• _Given material_
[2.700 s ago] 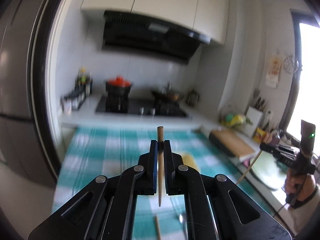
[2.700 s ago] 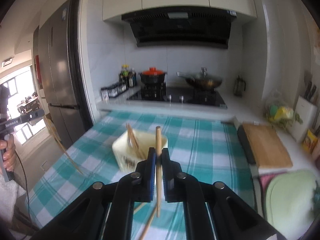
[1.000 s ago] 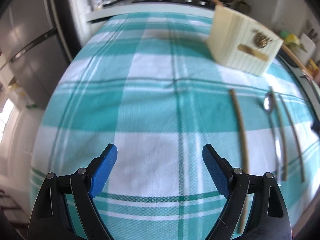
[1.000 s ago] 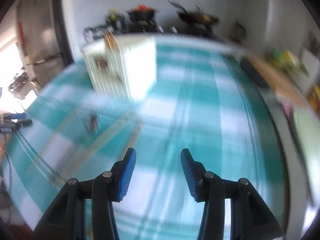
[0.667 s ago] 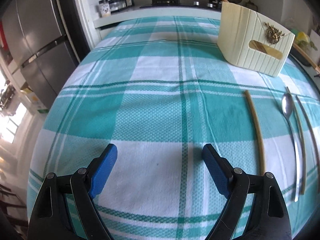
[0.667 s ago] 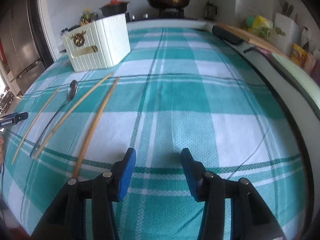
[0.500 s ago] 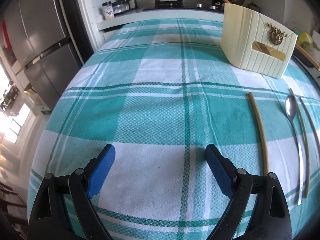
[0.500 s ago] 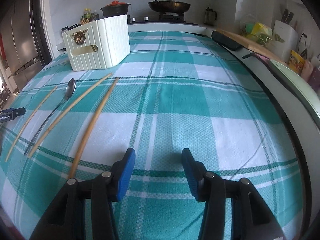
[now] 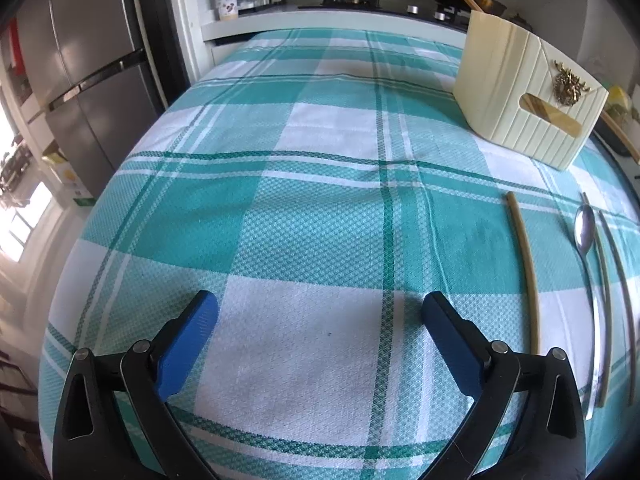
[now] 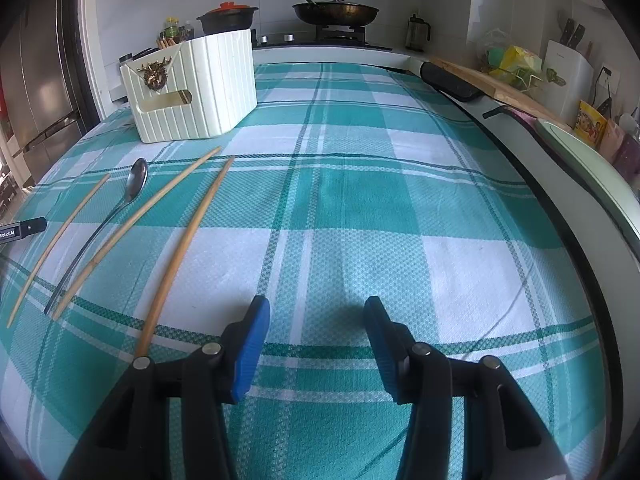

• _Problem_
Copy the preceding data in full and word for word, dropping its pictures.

• _Written solution_
[2.700 s ago] 
[2.700 s ago] 
[1.000 s ago] 
[1.000 s ago] 
[0.667 s ago] 
[0.667 s ago] 
[0.500 s ago] 
[0.500 s ago] 
[now] 
[now] 

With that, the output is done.